◆ **Try it**: Restate every record exactly, with nothing skipped.
- - - - - - -
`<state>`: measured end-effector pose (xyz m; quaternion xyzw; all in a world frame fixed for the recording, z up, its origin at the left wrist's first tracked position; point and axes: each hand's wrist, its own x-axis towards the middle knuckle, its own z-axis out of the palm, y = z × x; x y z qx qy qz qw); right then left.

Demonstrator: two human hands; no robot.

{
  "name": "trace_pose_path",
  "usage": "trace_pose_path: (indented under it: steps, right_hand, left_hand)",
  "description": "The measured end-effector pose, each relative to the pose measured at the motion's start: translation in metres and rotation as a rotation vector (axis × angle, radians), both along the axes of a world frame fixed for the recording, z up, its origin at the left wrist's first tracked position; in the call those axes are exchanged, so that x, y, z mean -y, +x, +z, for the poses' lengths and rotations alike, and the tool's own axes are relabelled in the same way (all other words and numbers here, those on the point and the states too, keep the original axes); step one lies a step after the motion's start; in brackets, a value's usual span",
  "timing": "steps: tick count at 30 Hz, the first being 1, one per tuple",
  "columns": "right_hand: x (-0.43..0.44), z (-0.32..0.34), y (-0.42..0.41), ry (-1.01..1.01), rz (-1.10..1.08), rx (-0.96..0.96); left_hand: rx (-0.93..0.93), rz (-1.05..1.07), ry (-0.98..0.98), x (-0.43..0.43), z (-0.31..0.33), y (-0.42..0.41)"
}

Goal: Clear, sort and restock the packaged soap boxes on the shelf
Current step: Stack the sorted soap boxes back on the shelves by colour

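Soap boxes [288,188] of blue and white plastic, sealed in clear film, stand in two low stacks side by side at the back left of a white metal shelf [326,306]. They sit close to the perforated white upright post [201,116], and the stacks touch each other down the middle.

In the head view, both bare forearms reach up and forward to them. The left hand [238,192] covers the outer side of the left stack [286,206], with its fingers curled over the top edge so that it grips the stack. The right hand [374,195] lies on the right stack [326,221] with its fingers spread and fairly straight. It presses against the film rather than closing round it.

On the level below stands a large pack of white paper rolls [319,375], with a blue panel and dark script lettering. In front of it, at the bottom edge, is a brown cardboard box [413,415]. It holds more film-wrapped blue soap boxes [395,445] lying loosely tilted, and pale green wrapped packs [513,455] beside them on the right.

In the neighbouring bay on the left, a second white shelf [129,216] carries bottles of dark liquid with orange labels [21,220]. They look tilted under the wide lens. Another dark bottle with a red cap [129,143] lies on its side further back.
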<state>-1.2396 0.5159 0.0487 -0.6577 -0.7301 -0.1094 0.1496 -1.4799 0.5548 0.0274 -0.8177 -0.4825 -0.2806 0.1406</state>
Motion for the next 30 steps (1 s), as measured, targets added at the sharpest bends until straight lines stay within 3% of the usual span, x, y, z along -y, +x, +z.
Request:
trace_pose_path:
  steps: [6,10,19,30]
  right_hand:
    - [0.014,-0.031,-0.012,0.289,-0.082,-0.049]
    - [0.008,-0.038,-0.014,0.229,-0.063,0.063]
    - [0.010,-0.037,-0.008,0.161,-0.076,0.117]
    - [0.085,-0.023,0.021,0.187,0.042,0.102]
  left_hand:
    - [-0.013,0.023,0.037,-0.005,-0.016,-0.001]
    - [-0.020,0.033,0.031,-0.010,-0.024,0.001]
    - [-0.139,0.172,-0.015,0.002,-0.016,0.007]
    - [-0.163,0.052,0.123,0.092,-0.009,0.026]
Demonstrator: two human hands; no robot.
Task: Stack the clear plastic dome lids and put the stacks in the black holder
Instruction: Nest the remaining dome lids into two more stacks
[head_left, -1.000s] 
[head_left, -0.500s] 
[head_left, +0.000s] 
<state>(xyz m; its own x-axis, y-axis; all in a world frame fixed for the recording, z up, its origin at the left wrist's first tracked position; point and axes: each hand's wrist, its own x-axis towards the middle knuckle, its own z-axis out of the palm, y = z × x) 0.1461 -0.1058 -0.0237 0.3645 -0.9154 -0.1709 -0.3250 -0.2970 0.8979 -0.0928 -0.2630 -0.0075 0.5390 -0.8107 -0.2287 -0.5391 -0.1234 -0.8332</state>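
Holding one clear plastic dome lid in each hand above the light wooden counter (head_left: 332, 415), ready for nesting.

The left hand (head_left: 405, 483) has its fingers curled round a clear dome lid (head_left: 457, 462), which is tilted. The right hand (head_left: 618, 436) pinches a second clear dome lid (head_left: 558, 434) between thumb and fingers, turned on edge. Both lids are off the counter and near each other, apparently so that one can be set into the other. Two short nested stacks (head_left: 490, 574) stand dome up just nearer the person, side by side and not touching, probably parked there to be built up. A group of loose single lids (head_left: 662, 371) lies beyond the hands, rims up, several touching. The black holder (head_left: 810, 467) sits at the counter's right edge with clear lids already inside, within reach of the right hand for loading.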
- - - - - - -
◆ **Solution**:
`<state>`: measured end-effector pose (xyz m; quaternion xyzw; all in a world frame fixed for the recording, z up, its origin at the left wrist's first tracked position; point and axes: each hand's wrist, its own x-axis towards the middle knuckle, its own z-axis out of the palm, y = z × x; x y z qx qy qz qw); right then left.

Demonstrator: two human hands; no robot.

{
  "name": "trace_pose_path",
  "usage": "trace_pose_path: (indented under it: steps, right_hand, left_hand)",
  "description": "The measured end-effector pose, each relative to the pose measured at the motion's start: translation in metres and rotation as a rotation vector (axis × angle, radians), both along the axes of a world frame fixed for the recording, z up, its origin at the left wrist's first tracked position; in the call those axes are exchanged, so that x, y, z mean -y, +x, +z, for the poses' lengths and rotations alike, and the tool's own axes are relabelled in the same way (all other words and numbers here, those on the point and the states too, keep the original axes); step one lies a step after the motion's start; in brackets, a value's usual span",
  "timing": "steps: tick count at 30 Hz, the first being 1, one per tuple",
  "columns": "right_hand: x (-0.43..0.44), z (-0.32..0.34), y (-0.42..0.41), ry (-1.01..1.01), rz (-1.10..1.08), rx (-0.96..0.96); left_hand: rx (-0.93..0.93), rz (-1.05..1.07), ry (-0.98..0.98), x (-0.43..0.43), z (-0.31..0.33), y (-0.42..0.41)"
}

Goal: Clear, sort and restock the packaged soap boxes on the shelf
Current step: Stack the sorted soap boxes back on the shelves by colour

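Soap boxes [288,188] of blue and white plastic, sealed in clear film, stand in two low stacks side by side at the back left of a white metal shelf [326,306]. They sit close to the perforated white upright post [201,116], and the stacks touch each other down the middle.

In the head view, both bare forearms reach up and forward to them. The left hand [238,192] covers the outer side of the left stack [286,206], with its fingers curled over the top edge so that it grips the stack. The right hand [374,195] lies on the right stack [326,221] with its fingers spread and fairly straight. It presses against the film rather than closing round it.

On the level below stands a large pack of white paper rolls [319,375], with a blue panel and dark script lettering. In front of it, at the bottom edge, is a brown cardboard box [413,415]. It holds more film-wrapped blue soap boxes [395,445] lying loosely tilted, and pale green wrapped packs [513,455] beside them on the right.

In the neighbouring bay on the left, a second white shelf [129,216] carries bottles of dark liquid with orange labels [21,220]. They look tilted under the wide lens. Another dark bottle with a red cap [129,143] lies on its side further back.
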<state>-1.2396 0.5159 0.0487 -0.6577 -0.7301 -0.1094 0.1496 -1.4799 0.5548 0.0274 -0.8177 -0.4825 -0.2806 0.1406</state>
Motion for the next 30 steps (1 s), as measured, targets added at the sharpest bends until straight lines stay within 3% of the usual span, x, y, z along -y, +x, +z.
Request:
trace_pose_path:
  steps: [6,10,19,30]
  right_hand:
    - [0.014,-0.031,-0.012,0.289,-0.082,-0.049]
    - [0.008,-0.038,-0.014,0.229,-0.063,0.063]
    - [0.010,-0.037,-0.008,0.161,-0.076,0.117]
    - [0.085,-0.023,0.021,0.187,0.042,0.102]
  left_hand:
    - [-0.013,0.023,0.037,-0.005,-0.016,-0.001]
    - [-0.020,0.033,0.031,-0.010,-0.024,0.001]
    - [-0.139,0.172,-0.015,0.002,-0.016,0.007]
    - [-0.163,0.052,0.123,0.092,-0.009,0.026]
Demonstrator: two human hands; no robot.
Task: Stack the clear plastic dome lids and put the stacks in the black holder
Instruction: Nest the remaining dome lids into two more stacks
[head_left, -1.000s] 
[head_left, -0.500s] 
[head_left, +0.000s] 
<state>(xyz m; its own x-axis, y-axis; all in a world frame fixed for the recording, z up, its origin at the left wrist's first tracked position; point and axes: each hand's wrist, its own x-axis towards the middle knuckle, its own z-axis out of the palm, y = z × x) 0.1461 -0.1058 -0.0237 0.3645 -0.9154 -0.1709 -0.3250 -0.2970 0.8979 -0.0928 -0.2630 -0.0075 0.5390 -0.8107 -0.2287 -0.5391 -0.1234 -0.8332</state>
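Holding one clear plastic dome lid in each hand above the light wooden counter (head_left: 332, 415), ready for nesting.

The left hand (head_left: 405, 483) has its fingers curled round a clear dome lid (head_left: 457, 462), which is tilted. The right hand (head_left: 618, 436) pinches a second clear dome lid (head_left: 558, 434) between thumb and fingers, turned on edge. Both lids are off the counter and near each other, apparently so that one can be set into the other. Two short nested stacks (head_left: 490, 574) stand dome up just nearer the person, side by side and not touching, probably parked there to be built up. A group of loose single lids (head_left: 662, 371) lies beyond the hands, rims up, several touching. The black holder (head_left: 810, 467) sits at the counter's right edge with clear lids already inside, within reach of the right hand for loading.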

Work on this exercise is now finished.